# [Action item]
Check each line of the material for the string "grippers", and copy the lines that have it.
----
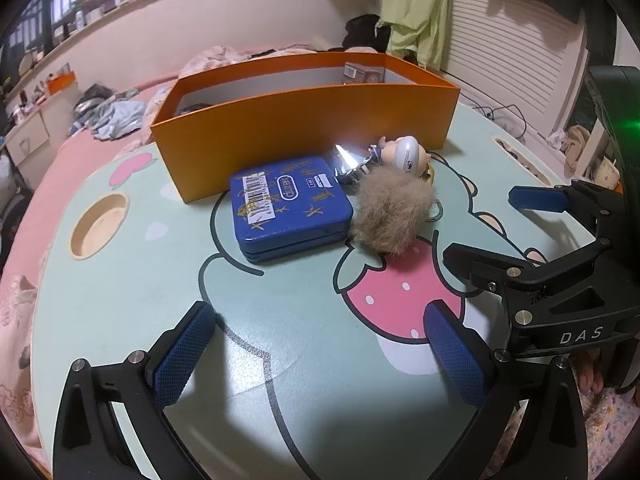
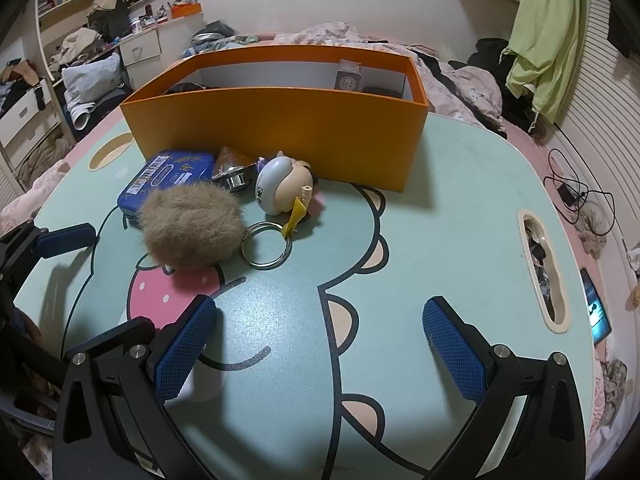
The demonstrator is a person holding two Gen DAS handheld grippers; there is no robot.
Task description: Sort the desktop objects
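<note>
An orange box [image 1: 304,120] [image 2: 276,128] stands at the far side of the cartoon-printed table. In front of it lie a blue tin [image 1: 290,208] [image 2: 168,176], a brown fur pompom [image 1: 390,218] [image 2: 192,228] with a metal key ring [image 2: 267,245], a small figurine [image 1: 404,152] [image 2: 284,190] and a shiny foil-wrapped item [image 1: 348,160] [image 2: 234,172]. My left gripper [image 1: 320,344] hovers open over the table, short of the tin. My right gripper [image 2: 320,340] is open too, nearer than the key ring, and it appears at the right of the left wrist view [image 1: 486,224].
Inside the orange box stand a small dark carton [image 2: 349,76] and other dark items. The table [image 2: 440,220] has a round cup hole [image 1: 98,224] on the left and a long slot [image 2: 544,268] on the right. A bed with clothes surrounds the table; cables lie at right.
</note>
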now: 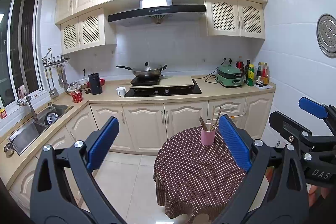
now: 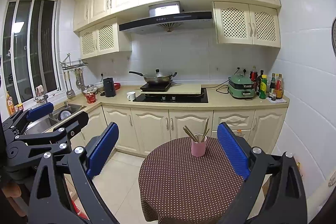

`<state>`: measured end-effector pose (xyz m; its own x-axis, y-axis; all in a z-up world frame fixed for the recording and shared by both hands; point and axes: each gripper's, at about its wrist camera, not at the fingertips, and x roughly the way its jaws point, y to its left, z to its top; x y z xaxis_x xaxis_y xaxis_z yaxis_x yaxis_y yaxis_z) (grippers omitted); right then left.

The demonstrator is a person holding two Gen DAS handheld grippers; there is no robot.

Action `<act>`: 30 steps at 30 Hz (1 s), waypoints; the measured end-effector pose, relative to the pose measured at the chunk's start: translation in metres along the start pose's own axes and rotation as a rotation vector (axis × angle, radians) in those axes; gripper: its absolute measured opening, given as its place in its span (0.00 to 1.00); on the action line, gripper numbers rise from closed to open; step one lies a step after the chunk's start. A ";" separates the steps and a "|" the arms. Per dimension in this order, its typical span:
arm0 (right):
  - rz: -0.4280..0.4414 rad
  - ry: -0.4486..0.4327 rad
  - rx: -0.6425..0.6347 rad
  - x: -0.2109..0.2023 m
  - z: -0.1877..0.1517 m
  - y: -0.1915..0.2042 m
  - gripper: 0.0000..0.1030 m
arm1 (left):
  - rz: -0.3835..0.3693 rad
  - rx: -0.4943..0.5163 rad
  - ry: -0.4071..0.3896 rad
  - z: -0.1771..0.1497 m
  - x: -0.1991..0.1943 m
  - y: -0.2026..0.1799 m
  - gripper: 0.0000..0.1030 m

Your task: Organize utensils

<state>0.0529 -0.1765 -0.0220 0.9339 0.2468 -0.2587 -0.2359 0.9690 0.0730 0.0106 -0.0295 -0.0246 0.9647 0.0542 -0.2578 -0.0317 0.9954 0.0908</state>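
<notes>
Chopsticks (image 2: 196, 133) stand bunched in the pink cup (image 2: 198, 147) on the dotted tablecloth (image 2: 189, 177), nothing loose around it, so the sorting looks finished. Your left gripper (image 1: 168, 144) and right gripper (image 2: 168, 148) hang spread wide, empty.

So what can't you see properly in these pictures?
- Left view: inside the pink cup, its wall hides the lower ends of the chopsticks.
- Right view: how many chopsticks; too small and bunched.
- Both views: the table's near edge, cut off by the frame and gripper arms.
- Left view: the bottle labels; too small.
</notes>
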 end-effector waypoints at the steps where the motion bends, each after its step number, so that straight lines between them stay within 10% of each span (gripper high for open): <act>1: 0.000 0.001 0.001 0.001 0.000 0.000 0.89 | 0.001 0.001 0.000 0.000 0.000 0.000 0.91; 30: -0.007 0.017 0.016 0.027 0.000 0.008 0.89 | 0.003 0.006 0.026 -0.001 0.033 0.010 0.91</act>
<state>0.0761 -0.1623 -0.0284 0.9308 0.2400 -0.2757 -0.2247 0.9706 0.0863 0.0418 -0.0178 -0.0330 0.9574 0.0593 -0.2826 -0.0328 0.9947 0.0977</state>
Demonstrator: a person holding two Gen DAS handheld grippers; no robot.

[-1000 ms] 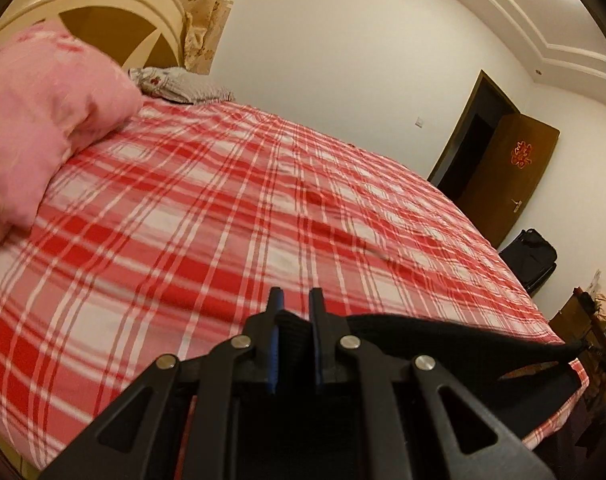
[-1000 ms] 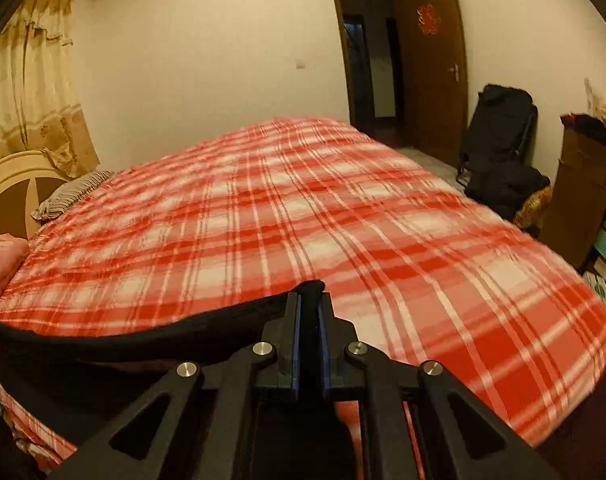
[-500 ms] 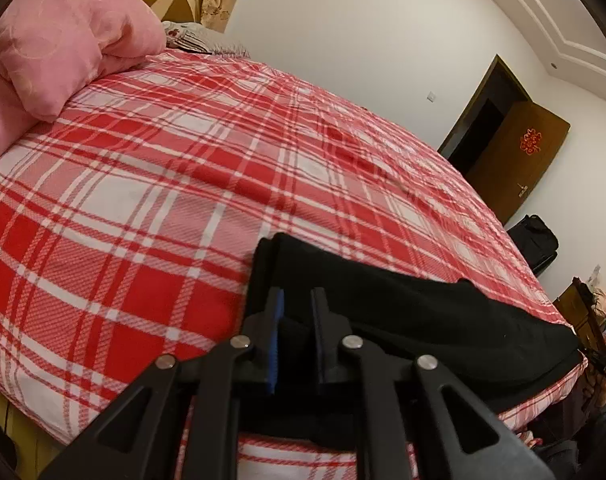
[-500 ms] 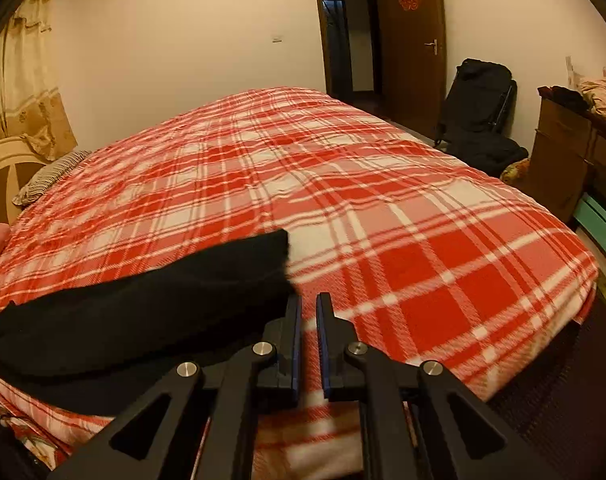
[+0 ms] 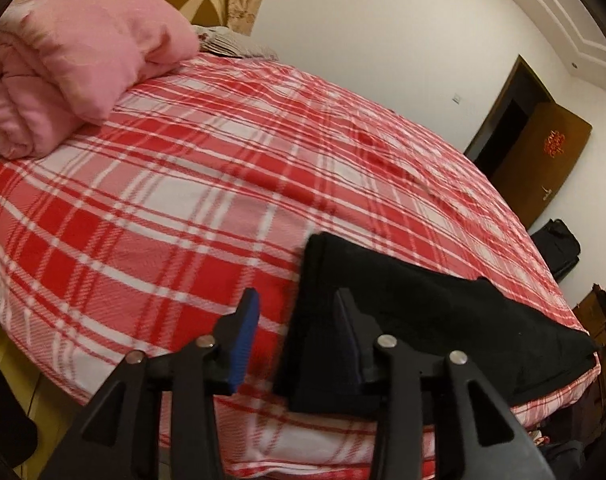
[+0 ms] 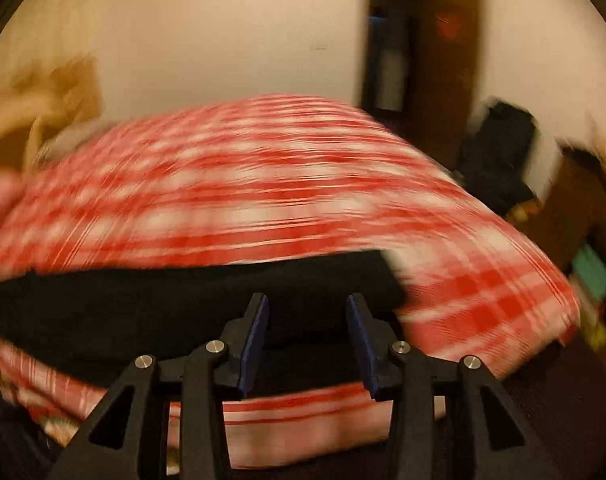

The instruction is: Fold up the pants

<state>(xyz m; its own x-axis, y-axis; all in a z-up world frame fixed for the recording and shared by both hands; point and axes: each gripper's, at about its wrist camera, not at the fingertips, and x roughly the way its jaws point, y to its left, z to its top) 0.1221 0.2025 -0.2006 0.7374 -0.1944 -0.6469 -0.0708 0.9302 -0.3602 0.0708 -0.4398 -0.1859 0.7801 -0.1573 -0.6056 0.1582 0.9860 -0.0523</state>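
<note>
1. The pants (image 5: 415, 320) lie as a long black band along the near edge of the bed (image 5: 207, 184). They run from lower centre to the lower right of the left wrist frame, and from the left edge to the centre of the right wrist frame (image 6: 191, 304). They look folded lengthwise, so the next fold is probably end to end.
2. The left claw (image 5: 297, 312) is open and empty, and it sits over the left end of the band. Its right finger lies over black cloth and its left finger over the plaid sheet. Close it on the whole stack at that end, not just the top layer.
3. The right claw (image 6: 307, 316) is also open with nothing between its fingers, low over the band near its right end. That frame is blurred, so I cannot tell whether it touches the cloth.
4. Take each corner squarely before lifting, and keep the edges lined up so the layers do not slide.
5. The band sits close to the mattress edge, so carry the fold inward, toward the frame's centre.
6. The pink quilt (image 5: 75, 60), upper left, is well apart and needs no care.
</note>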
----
# [Exercise output]
The demonstrator is a person holding two Gen DAS handheld grippers; there is no robot.
`<state>`: measured end-effector pose (xyz m; its own x-axis, y-axis; all in a z-up world frame fixed for the recording and shared by both hands; point and axes: each gripper's, at about its wrist camera, not at the fingertips, and x roughly the way its jaws point, y to its left, z to its top; x y z xaxis_x xaxis_y xaxis_z yaxis_x yaxis_y yaxis_z) (grippers omitted); right then left.
The demonstrator is a person holding two Gen DAS handheld grippers; there is no robot.
Demonstrator: a person holding two Gen DAS handheld grippers; no robot.

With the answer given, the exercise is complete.